The assembled CALB and CALB Lyt-1 C3 ORFs were directionally cloned into pENTR D TOPO and transformed into TOP10 competent cells for plasmid preparation. The pENTR D TOPO CALB and pENTR D TOPO CALB Lyt-1 C3 plasmid preparations were used for LR clonase recombinational cloning into pYES2 DEST 52.

LR Clonase II Recombinational Cloning into pYES2 DEST 52 and Plasmid Preparation

The CALB and CALB-Lyt-1 C3 inserts were moved into respective pYES2 DEST 52 expression vectors using LR clonase II recombinational cloning. The LR clonase reactions were designed to use small volumes to enable future automation of this process in addition to the automated PCR assembly and purification programs described here for the production of CALB with Lyt-1. The pYES2 DEST 52 plasmids were transformed into TOP10 competent bacteria, and plasmid preparations were performed. The resulting plasmid preparations were used for transformation into PJ69–4 diploid cells.

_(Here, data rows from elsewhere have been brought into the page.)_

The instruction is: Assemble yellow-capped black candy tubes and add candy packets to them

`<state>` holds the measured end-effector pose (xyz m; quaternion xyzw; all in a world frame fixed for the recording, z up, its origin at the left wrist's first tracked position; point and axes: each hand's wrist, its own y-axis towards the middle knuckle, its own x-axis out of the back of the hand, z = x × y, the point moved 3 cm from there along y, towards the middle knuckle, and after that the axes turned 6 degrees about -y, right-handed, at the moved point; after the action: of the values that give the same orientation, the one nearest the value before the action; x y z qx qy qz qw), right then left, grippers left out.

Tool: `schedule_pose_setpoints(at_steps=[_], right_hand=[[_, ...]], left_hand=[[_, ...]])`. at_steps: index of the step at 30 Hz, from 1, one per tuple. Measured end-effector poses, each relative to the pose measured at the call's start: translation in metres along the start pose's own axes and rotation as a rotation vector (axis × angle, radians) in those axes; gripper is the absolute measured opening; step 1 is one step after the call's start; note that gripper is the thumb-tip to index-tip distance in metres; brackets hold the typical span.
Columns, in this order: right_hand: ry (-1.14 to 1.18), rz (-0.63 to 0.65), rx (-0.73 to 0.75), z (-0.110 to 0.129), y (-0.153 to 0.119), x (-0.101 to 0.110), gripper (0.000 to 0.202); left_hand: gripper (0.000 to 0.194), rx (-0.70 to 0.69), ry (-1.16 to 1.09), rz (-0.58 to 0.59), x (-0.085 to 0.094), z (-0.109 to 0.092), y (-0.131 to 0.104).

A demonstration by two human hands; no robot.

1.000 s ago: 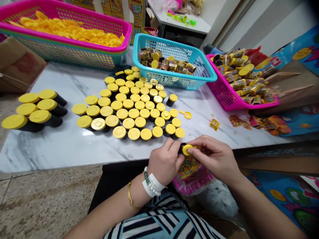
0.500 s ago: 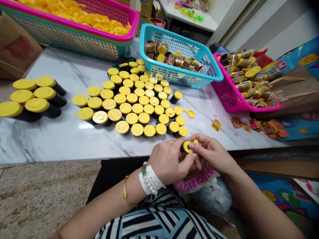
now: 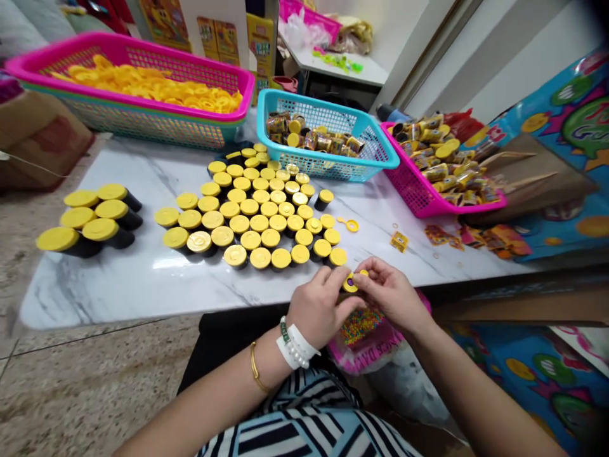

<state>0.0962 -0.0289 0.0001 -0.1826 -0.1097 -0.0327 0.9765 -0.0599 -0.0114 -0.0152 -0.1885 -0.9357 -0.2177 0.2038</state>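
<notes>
My left hand point(image 3: 318, 306) grips a small black container whose body is hidden under my fingers, at the near edge of the marble table point(image 3: 118, 279). My right hand point(image 3: 391, 291) pinches the yellow flip cap point(image 3: 351, 282) on its top; the cap's small lid is up and a dark hole shows. A pink bag of coloured candy beads point(image 3: 361, 325) lies open in my lap just below both hands. A block of several yellow-capped black containers point(image 3: 257, 212) stands on the table just beyond my hands.
A smaller group of capped containers point(image 3: 90, 219) stands at the left. A pink basket of loose yellow caps point(image 3: 143, 82) is at the back left, a blue basket point(image 3: 328, 136) and a pink basket point(image 3: 438, 171) of labelled containers at the back right. A loose cap point(image 3: 351, 225) and small stickers point(image 3: 398, 240) lie on the table.
My hands stay together on the same container and cap, the right fingers shifting on the cap. My head has tilted up, so the table and baskets sit lower in view.
</notes>
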Motion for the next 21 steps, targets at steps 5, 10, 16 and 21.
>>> schedule_pose_setpoints(at_steps=[5,10,16,21], right_hand=[[0.217,0.005,0.03,-0.004,-0.008,0.012,0.029],[0.207,0.247,-0.134,0.004,0.014,0.015,0.029],[0.084,0.489,-0.188,0.002,0.021,0.014,0.036],[0.162,0.541,-0.212,0.001,0.014,0.016,0.039]], left_hand=[[0.033,0.048,0.072,-0.006,-0.004,-0.004,-0.002],[0.032,0.049,0.052,0.061,-0.001,-0.005,0.002],[0.04,0.079,-0.002,0.101,-0.002,-0.002,0.005],[0.037,0.104,-0.013,0.124,-0.004,-0.003,0.004]])
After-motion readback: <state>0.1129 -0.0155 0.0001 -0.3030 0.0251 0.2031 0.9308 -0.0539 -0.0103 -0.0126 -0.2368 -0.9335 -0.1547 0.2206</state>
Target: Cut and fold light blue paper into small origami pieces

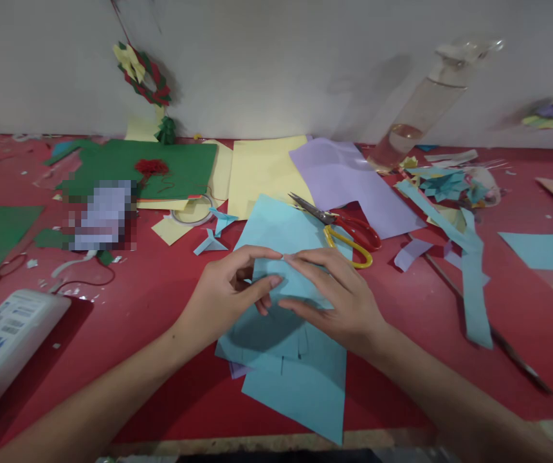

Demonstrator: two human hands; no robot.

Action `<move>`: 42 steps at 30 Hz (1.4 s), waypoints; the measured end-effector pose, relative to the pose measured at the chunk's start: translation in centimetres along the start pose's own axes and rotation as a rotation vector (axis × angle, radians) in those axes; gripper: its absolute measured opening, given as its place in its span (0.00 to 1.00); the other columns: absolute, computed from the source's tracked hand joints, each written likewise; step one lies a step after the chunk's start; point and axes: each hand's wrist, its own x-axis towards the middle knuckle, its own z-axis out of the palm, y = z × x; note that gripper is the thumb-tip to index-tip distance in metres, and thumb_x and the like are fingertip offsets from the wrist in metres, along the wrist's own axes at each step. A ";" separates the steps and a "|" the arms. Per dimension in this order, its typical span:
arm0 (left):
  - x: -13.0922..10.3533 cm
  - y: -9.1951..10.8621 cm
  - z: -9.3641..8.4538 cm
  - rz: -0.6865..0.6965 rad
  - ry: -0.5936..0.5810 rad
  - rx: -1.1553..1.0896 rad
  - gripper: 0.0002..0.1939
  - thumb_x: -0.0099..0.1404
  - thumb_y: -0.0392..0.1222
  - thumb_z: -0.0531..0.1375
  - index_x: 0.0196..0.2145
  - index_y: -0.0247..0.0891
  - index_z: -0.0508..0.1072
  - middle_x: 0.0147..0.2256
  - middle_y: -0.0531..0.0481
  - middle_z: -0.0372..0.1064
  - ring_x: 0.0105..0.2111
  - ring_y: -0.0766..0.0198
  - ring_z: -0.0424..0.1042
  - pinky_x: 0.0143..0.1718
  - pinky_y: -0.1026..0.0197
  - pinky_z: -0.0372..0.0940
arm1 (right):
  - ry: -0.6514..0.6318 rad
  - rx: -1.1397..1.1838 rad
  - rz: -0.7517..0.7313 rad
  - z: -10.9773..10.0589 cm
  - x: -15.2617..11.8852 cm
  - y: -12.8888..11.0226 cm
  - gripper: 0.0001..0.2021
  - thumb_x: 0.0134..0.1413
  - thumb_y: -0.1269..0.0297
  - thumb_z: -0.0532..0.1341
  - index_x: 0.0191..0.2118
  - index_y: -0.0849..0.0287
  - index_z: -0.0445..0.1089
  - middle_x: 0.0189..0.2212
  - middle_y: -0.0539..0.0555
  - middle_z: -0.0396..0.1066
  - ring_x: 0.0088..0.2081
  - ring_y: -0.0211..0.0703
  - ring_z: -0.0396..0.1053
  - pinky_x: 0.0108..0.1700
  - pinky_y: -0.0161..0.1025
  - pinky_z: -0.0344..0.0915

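Observation:
Between my two hands is a small piece of light blue paper [300, 286], raised a little above larger blue sheets [300, 399] and casting a shadow on them. My left hand [231, 280] grips its left side, thumb in front and fingers curled behind. From the other side, my right hand [339, 286] holds it with thumb and fingers, and both index fingertips meet at the top edge. Just beyond lie scissors [339, 225] with one red and one yellow handle, blades resting on blue paper. Two small folded blue pieces [210, 242] are left of the sheets.
Green [190, 167], yellow [267, 173] and purple paper [344, 173] lie along the wall. A clear spray bottle [411, 122] leans there. Blue strips [474, 283] and a thin brush-like stick [517, 357] are right; a tape roll [193, 210], blurred phone-like device [105, 212] and white power strip [11, 341] are left.

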 end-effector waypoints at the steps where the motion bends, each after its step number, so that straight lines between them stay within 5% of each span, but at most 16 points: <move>1: 0.0 0.0 0.0 -0.007 -0.003 -0.010 0.14 0.63 0.39 0.65 0.47 0.38 0.73 0.22 0.57 0.68 0.20 0.69 0.72 0.22 0.70 0.72 | -0.014 -0.026 -0.013 0.0 0.0 0.1 0.26 0.57 0.59 0.66 0.59 0.59 0.65 0.46 0.62 0.72 0.47 0.52 0.71 0.48 0.49 0.71; 33: -0.3 0.1 0.0 -0.010 -0.034 -0.033 0.11 0.67 0.42 0.62 0.46 0.39 0.69 0.25 0.57 0.72 0.24 0.70 0.74 0.25 0.72 0.70 | 0.005 -0.059 0.013 0.3 -0.2 -0.3 0.22 0.59 0.61 0.65 0.57 0.63 0.64 0.44 0.61 0.69 0.46 0.51 0.69 0.46 0.47 0.70; 42: -0.7 0.2 0.1 0.136 0.023 0.131 0.07 0.68 0.40 0.61 0.44 0.40 0.69 0.22 0.60 0.69 0.22 0.73 0.73 0.25 0.75 0.68 | 0.050 -0.060 -0.002 0.2 -0.1 -0.3 0.21 0.57 0.66 0.66 0.55 0.62 0.65 0.44 0.61 0.68 0.47 0.50 0.68 0.47 0.47 0.69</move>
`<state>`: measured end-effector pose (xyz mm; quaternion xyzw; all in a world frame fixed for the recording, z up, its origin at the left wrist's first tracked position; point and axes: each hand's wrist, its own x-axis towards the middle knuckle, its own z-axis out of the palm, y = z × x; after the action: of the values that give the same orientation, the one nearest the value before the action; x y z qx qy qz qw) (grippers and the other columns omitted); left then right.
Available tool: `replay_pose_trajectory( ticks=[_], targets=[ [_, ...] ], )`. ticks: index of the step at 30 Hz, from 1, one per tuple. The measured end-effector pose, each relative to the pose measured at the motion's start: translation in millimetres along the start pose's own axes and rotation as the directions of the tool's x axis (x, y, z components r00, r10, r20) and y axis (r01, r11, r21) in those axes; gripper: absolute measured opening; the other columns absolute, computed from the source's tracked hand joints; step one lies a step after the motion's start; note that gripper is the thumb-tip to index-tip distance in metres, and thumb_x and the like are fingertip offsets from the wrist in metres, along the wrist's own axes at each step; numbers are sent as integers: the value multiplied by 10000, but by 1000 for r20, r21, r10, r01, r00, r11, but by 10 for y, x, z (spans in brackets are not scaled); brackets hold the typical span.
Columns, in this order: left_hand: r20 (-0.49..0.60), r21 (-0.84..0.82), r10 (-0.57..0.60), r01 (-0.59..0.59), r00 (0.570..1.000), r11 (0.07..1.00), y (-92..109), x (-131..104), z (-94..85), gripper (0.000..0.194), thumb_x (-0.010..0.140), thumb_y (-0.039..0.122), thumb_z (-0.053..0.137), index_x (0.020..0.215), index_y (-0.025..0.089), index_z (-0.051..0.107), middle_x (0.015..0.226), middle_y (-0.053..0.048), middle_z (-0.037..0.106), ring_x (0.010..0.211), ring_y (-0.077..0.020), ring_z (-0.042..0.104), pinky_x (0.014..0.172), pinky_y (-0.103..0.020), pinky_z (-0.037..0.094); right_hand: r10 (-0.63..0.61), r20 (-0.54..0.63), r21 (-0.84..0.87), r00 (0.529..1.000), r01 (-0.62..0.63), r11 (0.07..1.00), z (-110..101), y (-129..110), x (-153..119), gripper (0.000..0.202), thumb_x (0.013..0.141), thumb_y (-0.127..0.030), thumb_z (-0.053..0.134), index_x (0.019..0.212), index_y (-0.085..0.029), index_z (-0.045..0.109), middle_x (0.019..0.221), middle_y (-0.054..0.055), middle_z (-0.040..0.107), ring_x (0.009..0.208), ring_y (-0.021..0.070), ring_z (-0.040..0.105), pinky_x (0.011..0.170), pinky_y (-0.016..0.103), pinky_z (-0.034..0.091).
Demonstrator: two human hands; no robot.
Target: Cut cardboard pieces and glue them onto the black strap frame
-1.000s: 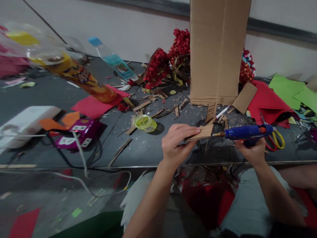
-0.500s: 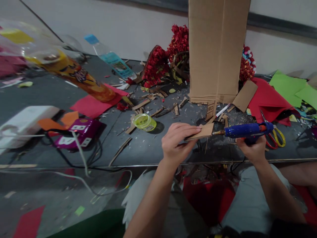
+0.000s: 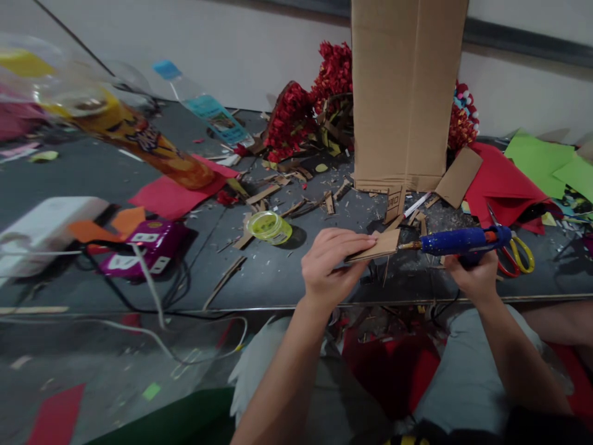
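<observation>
Near the table's front edge, my left hand (image 3: 331, 262) grips a small folded cardboard piece (image 3: 382, 245), fingers on top and thumb side below. My right hand (image 3: 477, 278) is wrapped round the handle of a blue glue gun (image 3: 456, 241). The gun's nozzle points left, at the right edge of the cardboard piece. A tall cardboard panel (image 3: 407, 93) stands upright behind the hands. Cardboard strips (image 3: 393, 207) and a white pen (image 3: 417, 205) lie at its foot. Scissors with red and yellow handles (image 3: 523, 254) rest just right of the glue gun.
A jar of yellow-green stuff (image 3: 269, 228), cardboard scraps, a leaning bottle with blue cap (image 3: 208, 111) and a tall orange bottle (image 3: 152, 145) are to the left. Farther left are a purple socket block (image 3: 148, 247) and cables. Red flower bunches (image 3: 290, 123) stand behind; red paper (image 3: 500, 179) lies right.
The view has shifted very slightly. Both hands, the cardboard piece and the glue gun hold nearly the same positions.
</observation>
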<state>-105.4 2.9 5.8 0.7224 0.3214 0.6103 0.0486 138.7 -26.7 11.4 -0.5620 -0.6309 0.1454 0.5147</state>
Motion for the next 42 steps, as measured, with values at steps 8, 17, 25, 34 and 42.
replay_pose_trajectory(
  ticks=[8, 17, 25, 34, 42],
  targets=[
    [0, 6, 45, -45, 999, 999, 21, 20, -4, 168, 734, 116, 727, 874, 194, 678, 783, -40, 757, 694, -159, 688, 678, -299, 535, 3, -8, -14, 1000, -3, 1000, -9, -17, 4, 266, 637, -206, 640, 450, -199, 451, 383, -61, 398, 364, 73, 352, 372, 212, 314],
    [1, 9, 55, -55, 999, 998, 32, 33, -2, 152, 741, 123, 724, 867, 191, 672, 774, -48, 757, 688, -165, 692, 664, -307, 537, -28, -28, -47, 999, 26, 999, -11, -16, 35, 283, 638, -229, 631, 434, -201, 437, 366, -58, 391, 350, 73, 346, 358, 210, 303],
    [0, 11, 61, -61, 998, 998, 32, 30, -5, 133, 757, 137, 710, 868, 201, 675, 778, -34, 757, 683, -158, 693, 658, -299, 543, -15, -29, -36, 999, 14, 999, 4, 7, 35, 271, 639, -218, 633, 438, -196, 453, 374, -54, 408, 353, 73, 358, 366, 210, 313],
    [-9, -11, 66, -66, 998, 998, 43, 21, -7, 201, 716, 79, 725, 878, 188, 676, 778, -45, 755, 684, -165, 689, 658, -309, 536, -66, -36, -41, 997, 65, 997, 0, -11, 47, 257, 654, -212, 620, 449, -195, 467, 372, -49, 425, 354, 79, 371, 377, 217, 327],
    [-16, 11, 61, -60, 998, 998, 50, 28, -12, 166, 737, 112, 708, 871, 205, 679, 773, -31, 757, 672, -159, 692, 655, -308, 547, -35, -20, -44, 999, 34, 998, -9, 38, 26, 258, 665, -212, 629, 463, -191, 469, 386, -48, 428, 369, 78, 370, 386, 224, 328]
  ],
)
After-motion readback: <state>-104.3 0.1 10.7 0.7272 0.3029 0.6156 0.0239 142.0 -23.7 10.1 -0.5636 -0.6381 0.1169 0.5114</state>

Transformation of PJ69–4 Yeast, Growth on Glucose-Selective Medium and Galactose Medium with Corn Oil, and Scanning Electron Microscopy Analysis

The pYES2 DEST 52 CALB and pYES2 DEST 52 CALB Lyt-1 C3 plasmid preparations were used to transform the diploid strain PJ69–4 to determine if the enzymes were heterologously expressed as CALB 6× His and CALB Lyt-1 C3 6 x His and if they possessed lipase activity. The transformed strains were spotted on plates containing CM 2% glucose minus URA medium and corn oil with Triton X-100 emulsifier. On glucose minus URA medium, the control strain PJ69–4 did not grow, because it lacks the pYES2 DEST 52 plasmid with the ura3 gene. PJ69–4 with pYES2 DEST 52 CALB and PJ69–4 with pYES2 DEST 52 CALB Lyt-1 C3 showed similar growth (Fig. 3A, right) on the selective medium, indicating the presence of the pYES2 DEST 52 plasmids. The three yeast strains were also spotted on plates containing CM 2% galactose medium, corn oil, and Triton X-100. In galactose, the GAL1 promoter drives the expression of CALB His and CALB Lyt-1 His. The region corresponding to CALB His was only slightly larger than the control, and the enzyme did not appear to be available to interact with the corn oil (Fig. 3A, left). The region corresponding to CALB Lyt-1 His was significantly larger than the region for CALB His and had spread out on the corn oil (Fig. 3A, left), suggesting that the expressed enzyme with the amphipathic Lyt-I sequence was available at the surface of the yeast cell and was capable of interacting with the corn oil. In the SEMs (Fig. 3B) of cells taken from the galactose plate, it also appeared that the PJ69–4 yeast cells expressing CALB Lyt-1 His were on top of the oil mixture (Fig. 3B, left, top), again suggesting that the lipase was interacting with the oil. The PJ69–4 yeast cells expressing CALB His were immersed in the corn oil similar to the control PJ69–4 yeast cells and appeared not to interact with the oil.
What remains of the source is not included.